→ **Saved data entries**:

::::::::

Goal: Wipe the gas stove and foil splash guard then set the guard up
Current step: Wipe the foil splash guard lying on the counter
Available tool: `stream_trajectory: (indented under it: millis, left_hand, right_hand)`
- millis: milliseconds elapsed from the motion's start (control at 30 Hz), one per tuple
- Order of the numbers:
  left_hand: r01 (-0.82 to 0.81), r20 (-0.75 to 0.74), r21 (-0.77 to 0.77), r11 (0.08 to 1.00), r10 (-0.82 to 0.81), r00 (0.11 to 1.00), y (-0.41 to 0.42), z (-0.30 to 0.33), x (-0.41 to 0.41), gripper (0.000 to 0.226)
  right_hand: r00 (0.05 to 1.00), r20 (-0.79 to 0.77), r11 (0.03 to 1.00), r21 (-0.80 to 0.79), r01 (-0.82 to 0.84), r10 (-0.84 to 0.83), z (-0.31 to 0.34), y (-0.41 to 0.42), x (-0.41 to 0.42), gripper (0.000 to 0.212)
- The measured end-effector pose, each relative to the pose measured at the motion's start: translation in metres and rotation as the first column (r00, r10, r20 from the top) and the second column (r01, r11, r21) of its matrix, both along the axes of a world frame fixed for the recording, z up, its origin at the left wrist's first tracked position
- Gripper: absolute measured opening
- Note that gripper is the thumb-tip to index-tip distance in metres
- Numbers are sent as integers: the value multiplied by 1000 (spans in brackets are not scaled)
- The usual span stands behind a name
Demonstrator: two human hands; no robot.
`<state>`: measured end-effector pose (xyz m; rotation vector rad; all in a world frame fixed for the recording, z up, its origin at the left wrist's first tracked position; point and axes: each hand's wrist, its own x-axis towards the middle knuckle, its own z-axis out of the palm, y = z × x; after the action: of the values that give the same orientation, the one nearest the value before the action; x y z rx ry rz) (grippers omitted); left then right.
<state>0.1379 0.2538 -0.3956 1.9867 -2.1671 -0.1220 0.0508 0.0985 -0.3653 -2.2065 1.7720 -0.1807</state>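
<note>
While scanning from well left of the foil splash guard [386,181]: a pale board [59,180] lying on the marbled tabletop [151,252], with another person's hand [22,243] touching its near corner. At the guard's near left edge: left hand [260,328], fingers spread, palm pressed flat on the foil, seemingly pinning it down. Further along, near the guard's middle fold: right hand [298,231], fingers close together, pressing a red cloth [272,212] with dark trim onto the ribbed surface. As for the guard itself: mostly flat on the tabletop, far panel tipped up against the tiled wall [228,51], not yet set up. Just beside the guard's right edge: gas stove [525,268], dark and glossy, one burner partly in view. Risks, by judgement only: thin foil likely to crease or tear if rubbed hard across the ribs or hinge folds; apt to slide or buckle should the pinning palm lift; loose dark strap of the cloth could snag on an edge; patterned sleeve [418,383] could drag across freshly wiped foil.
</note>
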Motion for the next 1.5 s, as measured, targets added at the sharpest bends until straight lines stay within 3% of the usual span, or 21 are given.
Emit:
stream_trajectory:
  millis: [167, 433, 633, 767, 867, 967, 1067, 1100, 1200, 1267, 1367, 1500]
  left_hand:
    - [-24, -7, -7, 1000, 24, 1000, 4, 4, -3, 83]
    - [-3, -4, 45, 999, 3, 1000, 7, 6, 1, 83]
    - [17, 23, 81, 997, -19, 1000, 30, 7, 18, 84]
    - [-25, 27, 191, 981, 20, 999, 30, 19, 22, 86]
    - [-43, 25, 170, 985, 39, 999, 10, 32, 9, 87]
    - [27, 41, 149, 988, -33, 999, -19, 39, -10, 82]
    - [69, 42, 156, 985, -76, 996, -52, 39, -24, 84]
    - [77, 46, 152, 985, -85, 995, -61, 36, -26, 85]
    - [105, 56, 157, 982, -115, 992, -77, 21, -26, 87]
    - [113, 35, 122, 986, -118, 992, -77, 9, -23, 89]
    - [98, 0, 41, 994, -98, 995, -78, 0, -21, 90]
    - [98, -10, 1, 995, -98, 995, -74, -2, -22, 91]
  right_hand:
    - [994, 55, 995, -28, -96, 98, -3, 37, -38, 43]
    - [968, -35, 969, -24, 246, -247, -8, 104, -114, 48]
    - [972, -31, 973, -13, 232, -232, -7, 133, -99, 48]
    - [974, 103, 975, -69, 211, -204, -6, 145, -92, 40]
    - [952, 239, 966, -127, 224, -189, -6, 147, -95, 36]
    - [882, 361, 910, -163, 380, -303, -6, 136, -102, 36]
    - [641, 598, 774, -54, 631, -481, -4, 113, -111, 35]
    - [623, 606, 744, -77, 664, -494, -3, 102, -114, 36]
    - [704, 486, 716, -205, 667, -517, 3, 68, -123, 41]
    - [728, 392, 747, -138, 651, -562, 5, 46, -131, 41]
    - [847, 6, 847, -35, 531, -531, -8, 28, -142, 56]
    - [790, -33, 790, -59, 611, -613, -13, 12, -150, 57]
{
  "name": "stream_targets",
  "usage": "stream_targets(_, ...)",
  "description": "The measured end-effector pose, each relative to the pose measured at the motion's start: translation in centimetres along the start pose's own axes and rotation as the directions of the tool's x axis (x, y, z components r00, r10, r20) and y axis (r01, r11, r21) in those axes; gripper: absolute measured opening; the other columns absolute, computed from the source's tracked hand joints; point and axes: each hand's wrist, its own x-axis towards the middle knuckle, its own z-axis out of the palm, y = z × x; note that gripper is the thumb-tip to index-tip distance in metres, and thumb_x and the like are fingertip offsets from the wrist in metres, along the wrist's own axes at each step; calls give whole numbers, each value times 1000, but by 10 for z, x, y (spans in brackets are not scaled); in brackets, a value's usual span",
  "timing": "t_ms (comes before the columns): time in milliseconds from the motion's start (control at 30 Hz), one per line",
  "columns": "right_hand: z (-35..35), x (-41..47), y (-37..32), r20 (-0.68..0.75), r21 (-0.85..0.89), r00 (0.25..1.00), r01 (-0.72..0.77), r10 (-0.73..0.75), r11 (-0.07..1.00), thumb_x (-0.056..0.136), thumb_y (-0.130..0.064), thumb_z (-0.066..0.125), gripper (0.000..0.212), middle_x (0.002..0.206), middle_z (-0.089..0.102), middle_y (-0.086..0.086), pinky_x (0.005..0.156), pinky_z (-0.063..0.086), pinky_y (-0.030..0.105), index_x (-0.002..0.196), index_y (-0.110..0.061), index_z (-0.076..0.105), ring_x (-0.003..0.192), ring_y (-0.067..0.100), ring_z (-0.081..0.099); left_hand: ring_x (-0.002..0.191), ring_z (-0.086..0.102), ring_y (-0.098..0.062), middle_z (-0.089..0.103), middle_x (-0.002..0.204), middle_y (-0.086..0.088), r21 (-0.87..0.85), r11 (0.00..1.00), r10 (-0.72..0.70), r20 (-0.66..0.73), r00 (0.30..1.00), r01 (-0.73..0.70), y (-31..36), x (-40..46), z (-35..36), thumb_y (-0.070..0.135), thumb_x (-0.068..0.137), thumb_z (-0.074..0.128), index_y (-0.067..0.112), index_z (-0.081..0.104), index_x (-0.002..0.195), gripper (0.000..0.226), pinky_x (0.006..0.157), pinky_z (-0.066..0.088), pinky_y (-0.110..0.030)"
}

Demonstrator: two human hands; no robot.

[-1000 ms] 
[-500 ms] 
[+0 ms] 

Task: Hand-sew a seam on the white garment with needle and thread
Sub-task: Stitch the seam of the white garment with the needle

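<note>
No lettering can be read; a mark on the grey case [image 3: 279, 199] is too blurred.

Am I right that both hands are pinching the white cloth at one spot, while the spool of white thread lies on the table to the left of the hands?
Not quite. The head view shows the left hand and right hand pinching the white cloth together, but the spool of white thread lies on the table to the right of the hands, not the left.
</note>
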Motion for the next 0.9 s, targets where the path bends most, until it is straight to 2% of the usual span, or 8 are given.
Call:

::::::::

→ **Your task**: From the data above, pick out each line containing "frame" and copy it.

→ **Answer space**:
- The measured end-effector pose, each relative to the pose measured at the motion's start: translation in metres and rotation as the first column (r00, r10, r20 from the top) and the second column (r01, r11, r21) of its matrix, both along the axes of a world frame fixed for the recording, z up, its origin at the left wrist's first tracked position
`<state>`: measured end-effector pose (xyz m; rotation vector rad; all in a world frame fixed for the recording, z up, its origin at the left wrist's first tracked position; point and axes: each hand's wrist, its own x-axis towards the middle knuckle, its own z-axis out of the palm, y = z × x; after the action: of the values that give the same orientation, the one nearest the value before the action; x y z rx ry rz) (grippers omitted); left then right.

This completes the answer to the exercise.